Start of Working data

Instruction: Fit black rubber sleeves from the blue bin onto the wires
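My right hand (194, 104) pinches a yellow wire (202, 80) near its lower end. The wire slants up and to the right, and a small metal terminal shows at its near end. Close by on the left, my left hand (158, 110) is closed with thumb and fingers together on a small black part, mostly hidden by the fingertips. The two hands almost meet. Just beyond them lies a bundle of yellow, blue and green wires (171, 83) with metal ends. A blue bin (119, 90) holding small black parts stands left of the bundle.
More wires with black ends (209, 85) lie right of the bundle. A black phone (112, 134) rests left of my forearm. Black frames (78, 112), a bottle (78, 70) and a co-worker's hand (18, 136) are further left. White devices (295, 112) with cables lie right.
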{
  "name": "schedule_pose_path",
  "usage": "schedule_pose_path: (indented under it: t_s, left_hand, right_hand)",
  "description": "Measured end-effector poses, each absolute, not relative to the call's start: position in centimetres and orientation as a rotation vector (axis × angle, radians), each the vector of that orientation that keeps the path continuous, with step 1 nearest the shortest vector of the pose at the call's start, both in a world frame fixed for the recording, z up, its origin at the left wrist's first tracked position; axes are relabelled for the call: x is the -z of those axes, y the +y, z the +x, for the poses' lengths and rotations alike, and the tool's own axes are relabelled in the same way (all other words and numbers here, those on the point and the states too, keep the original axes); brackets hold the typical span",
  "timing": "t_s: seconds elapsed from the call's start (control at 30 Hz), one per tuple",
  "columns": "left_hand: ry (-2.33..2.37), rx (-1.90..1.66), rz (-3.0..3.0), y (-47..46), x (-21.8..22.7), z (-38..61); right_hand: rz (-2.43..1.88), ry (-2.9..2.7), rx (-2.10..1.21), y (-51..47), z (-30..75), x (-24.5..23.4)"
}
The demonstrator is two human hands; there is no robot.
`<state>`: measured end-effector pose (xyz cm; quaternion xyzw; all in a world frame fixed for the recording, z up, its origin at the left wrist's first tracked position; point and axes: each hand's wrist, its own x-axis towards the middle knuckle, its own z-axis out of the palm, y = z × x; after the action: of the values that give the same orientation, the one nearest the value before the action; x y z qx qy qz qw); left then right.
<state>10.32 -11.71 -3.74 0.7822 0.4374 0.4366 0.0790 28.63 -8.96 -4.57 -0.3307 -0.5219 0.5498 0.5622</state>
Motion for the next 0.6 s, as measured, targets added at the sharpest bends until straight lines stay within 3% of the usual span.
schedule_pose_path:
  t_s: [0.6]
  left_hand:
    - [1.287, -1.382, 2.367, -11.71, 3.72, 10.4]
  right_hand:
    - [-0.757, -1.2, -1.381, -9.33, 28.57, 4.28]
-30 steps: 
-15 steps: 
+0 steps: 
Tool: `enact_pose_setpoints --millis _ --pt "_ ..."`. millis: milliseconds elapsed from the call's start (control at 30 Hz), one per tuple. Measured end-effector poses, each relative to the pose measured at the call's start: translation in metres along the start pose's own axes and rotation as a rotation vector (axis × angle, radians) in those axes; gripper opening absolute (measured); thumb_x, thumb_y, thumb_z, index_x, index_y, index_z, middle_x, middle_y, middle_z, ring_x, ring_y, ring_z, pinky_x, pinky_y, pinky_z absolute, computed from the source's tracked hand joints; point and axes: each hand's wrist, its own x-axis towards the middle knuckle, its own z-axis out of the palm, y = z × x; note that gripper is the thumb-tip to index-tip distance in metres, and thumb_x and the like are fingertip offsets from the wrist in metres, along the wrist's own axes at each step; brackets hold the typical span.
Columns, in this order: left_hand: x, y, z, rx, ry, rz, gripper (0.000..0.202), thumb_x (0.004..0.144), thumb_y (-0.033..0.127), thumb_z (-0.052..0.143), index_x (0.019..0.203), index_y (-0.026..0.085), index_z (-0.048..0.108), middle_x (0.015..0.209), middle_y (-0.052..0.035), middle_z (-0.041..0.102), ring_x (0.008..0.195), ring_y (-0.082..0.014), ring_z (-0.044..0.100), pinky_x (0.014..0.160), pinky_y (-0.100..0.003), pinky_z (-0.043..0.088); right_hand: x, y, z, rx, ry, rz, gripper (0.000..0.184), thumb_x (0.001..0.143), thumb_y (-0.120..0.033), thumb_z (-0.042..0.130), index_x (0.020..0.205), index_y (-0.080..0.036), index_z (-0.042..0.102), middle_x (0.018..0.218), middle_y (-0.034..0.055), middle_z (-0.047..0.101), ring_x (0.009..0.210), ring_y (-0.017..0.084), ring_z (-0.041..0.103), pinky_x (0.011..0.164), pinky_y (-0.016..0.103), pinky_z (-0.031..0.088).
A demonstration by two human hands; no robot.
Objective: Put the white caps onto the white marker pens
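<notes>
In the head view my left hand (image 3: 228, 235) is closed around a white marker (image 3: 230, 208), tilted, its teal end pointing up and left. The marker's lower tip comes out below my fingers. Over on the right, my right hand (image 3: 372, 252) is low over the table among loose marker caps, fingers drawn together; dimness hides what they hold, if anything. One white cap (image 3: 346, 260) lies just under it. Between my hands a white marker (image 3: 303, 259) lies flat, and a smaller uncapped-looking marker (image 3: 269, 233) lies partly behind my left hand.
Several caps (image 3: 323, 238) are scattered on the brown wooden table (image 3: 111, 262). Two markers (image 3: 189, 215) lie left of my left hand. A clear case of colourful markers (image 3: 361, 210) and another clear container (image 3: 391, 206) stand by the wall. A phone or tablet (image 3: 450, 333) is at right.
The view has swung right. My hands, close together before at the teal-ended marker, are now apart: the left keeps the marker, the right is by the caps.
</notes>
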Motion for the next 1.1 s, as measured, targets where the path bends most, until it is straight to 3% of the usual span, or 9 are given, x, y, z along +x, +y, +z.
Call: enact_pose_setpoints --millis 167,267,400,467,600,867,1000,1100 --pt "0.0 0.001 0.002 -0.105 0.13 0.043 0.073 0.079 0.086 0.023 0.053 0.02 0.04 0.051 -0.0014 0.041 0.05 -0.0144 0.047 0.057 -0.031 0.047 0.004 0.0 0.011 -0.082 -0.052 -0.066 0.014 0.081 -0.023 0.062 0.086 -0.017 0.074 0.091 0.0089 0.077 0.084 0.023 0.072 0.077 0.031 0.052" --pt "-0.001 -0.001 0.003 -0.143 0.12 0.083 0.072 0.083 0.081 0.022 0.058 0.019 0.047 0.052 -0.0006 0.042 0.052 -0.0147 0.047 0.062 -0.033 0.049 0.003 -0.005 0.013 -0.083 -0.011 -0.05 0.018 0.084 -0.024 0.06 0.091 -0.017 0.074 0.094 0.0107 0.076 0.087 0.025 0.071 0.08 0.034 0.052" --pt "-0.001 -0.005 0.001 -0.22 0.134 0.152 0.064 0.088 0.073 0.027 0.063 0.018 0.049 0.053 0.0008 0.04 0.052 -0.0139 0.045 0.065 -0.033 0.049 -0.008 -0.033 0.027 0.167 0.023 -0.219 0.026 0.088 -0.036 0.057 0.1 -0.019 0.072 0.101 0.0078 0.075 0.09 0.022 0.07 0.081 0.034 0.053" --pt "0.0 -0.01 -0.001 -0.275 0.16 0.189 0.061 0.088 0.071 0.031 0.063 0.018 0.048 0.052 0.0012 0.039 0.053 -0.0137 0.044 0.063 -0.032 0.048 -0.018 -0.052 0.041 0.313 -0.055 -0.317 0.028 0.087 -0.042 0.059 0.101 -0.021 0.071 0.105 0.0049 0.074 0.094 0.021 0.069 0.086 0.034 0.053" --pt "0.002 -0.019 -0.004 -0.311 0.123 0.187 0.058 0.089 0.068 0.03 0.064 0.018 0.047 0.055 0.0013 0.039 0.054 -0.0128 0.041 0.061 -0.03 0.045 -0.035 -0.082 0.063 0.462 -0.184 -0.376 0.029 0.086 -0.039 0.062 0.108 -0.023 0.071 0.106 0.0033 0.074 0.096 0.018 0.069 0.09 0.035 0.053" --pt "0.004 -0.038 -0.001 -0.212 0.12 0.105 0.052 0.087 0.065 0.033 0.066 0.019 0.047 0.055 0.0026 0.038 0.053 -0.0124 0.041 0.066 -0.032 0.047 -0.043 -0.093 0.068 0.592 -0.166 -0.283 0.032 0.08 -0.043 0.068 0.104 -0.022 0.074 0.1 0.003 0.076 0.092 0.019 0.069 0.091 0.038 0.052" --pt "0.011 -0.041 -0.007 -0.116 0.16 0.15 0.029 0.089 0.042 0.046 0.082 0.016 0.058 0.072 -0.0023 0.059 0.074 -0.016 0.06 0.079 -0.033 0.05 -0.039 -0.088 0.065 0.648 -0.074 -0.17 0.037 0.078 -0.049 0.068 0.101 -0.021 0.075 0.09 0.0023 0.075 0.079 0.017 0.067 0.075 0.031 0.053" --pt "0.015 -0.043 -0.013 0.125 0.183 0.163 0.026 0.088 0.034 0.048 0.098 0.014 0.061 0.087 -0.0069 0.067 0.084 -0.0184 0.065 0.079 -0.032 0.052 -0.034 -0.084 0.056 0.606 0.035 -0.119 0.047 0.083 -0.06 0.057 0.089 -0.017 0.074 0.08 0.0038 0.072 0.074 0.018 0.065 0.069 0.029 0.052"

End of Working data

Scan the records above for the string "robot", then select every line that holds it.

- Worked solution:
The demonstrator is two human hands; there is no robot.
A demonstration by two human hands; no robot.

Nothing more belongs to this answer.